--- Supplied material ---

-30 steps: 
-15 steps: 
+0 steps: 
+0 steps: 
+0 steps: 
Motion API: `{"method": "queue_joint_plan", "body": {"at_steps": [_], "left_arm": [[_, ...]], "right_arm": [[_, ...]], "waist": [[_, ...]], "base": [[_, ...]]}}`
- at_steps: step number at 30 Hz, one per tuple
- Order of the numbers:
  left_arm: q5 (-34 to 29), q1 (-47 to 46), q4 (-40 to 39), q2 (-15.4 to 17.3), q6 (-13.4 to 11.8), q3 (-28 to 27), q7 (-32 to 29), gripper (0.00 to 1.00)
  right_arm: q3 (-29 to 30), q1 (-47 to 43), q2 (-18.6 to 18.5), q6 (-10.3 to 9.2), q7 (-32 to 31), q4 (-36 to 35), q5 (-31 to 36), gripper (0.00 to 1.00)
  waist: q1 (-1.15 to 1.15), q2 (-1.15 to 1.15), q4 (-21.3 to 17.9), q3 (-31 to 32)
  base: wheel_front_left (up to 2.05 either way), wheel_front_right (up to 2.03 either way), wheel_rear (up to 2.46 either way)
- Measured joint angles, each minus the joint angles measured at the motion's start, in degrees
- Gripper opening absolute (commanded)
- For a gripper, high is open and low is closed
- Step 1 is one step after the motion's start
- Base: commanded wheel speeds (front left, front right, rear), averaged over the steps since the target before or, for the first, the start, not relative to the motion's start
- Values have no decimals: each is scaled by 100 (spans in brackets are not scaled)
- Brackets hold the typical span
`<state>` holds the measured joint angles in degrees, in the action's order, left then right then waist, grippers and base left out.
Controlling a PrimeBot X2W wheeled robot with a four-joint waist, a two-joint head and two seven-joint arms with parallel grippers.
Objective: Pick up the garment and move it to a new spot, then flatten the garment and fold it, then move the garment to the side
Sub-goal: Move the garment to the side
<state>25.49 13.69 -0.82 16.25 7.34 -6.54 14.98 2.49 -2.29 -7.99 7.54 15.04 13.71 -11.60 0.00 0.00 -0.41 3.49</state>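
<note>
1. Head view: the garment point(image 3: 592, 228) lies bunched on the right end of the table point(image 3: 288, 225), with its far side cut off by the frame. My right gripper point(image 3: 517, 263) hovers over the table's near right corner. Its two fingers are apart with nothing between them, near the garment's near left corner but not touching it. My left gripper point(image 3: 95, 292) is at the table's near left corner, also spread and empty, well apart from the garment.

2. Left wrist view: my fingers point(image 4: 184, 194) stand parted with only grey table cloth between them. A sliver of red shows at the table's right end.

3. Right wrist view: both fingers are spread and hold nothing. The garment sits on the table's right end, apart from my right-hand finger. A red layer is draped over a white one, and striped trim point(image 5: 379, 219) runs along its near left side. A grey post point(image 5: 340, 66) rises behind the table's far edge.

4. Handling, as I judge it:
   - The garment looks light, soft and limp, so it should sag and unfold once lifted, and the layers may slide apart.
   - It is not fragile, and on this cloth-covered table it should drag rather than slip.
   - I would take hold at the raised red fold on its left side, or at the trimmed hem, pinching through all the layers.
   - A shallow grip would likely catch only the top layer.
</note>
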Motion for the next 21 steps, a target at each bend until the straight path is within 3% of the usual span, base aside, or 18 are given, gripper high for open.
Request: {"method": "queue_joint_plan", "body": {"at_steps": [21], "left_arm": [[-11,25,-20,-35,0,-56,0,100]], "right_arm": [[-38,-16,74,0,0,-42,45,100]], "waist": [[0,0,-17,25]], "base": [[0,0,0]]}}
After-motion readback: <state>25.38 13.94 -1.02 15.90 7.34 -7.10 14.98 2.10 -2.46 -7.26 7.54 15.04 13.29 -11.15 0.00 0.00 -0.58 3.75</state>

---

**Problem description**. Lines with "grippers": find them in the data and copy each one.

**Task output**.
`<state>` holds the measured joint angles in degrees, in the action's order, left then right then waist, grippers and base left out.
Controlling a PrimeBot X2W wheeled robot with a four-joint waist, a two-joint head and two seven-joint arms with parallel grippers.

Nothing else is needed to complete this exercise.